Your objective –
Please retype the data that follows, starting at the line containing "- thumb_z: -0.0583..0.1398" and stopping after the last line.

Information provided –
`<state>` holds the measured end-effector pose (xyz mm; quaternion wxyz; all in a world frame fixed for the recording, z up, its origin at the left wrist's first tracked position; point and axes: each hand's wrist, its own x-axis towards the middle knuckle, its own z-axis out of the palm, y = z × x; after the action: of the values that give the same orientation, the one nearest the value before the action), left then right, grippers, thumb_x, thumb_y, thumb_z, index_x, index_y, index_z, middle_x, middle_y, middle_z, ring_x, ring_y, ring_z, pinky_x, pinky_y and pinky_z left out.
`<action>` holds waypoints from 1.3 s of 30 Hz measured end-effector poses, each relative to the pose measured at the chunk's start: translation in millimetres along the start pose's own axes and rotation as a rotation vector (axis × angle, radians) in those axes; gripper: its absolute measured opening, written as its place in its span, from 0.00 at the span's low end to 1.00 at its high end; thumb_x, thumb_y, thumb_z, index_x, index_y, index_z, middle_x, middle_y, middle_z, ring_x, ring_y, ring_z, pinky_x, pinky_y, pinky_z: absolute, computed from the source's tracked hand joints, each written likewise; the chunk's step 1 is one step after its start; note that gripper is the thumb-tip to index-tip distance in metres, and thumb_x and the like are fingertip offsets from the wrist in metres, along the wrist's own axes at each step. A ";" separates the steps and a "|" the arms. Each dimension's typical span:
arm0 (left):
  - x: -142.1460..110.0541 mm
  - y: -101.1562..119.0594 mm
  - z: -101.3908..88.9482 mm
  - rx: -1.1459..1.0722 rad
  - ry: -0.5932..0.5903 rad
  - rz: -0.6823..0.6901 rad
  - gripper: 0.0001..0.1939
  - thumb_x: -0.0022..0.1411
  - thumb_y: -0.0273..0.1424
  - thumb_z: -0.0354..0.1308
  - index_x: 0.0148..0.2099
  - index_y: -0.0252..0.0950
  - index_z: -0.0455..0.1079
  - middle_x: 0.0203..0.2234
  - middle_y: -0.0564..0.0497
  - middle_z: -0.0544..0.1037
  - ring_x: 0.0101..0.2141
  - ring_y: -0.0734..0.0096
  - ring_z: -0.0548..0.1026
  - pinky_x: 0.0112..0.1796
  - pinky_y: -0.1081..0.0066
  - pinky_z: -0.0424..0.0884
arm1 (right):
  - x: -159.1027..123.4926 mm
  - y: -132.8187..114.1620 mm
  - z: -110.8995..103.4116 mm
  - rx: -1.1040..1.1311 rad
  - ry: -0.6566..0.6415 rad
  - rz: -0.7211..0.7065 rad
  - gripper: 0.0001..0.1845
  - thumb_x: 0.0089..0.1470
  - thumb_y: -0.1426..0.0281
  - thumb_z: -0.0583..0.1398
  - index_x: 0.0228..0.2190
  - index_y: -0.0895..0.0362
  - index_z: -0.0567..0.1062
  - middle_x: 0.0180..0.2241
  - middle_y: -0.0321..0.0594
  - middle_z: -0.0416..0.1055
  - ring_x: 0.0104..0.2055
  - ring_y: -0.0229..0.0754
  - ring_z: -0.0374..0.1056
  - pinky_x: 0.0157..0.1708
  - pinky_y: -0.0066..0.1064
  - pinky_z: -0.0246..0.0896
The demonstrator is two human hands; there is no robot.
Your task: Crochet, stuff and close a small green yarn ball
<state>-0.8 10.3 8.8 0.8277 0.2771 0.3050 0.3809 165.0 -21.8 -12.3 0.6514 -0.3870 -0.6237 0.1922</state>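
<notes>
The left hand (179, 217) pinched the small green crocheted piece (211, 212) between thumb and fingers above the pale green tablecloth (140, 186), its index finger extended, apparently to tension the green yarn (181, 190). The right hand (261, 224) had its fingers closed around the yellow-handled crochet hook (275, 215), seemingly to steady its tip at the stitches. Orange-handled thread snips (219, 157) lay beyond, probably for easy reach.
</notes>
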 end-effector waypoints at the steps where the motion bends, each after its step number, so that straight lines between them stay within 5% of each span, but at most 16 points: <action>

Answer to the exercise –
  - thumb_z: -0.0583..0.1398
  - index_x: 0.0228..0.2190
  - index_y: -0.0895..0.0362
  - index_z: -0.0567..0.1062
  - middle_x: 0.0180..0.2241
  - middle_y: -0.0321..0.0594
  - middle_z: -0.0416..0.1055
  - ring_x: 0.0104..0.2055
  - ring_y: -0.0229..0.0754
  - ring_z: -0.0374..0.1056
  - pinky_x: 0.0157..0.1708
  - pinky_y: -0.0066..0.1064
  - pinky_z: -0.0246..0.0896
The demonstrator is two human hands; there is no robot.
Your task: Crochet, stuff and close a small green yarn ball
<state>-0.8 10.3 8.8 0.8277 0.2771 0.3050 0.3809 165.0 -21.8 -12.3 0.6514 -0.3870 -0.6237 0.1922</state>
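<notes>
The left hand (179, 217) pinched the small green crocheted piece (211, 212) between thumb and fingers above the pale green tablecloth (140, 186), its index finger extended, apparently to tension the green yarn (181, 190). The right hand (261, 224) had its fingers closed around the yellow-handled crochet hook (275, 215), seemingly to steady its tip at the stitches. Orange-handled thread snips (219, 157) lay beyond, probably for easy reach.
</notes>
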 end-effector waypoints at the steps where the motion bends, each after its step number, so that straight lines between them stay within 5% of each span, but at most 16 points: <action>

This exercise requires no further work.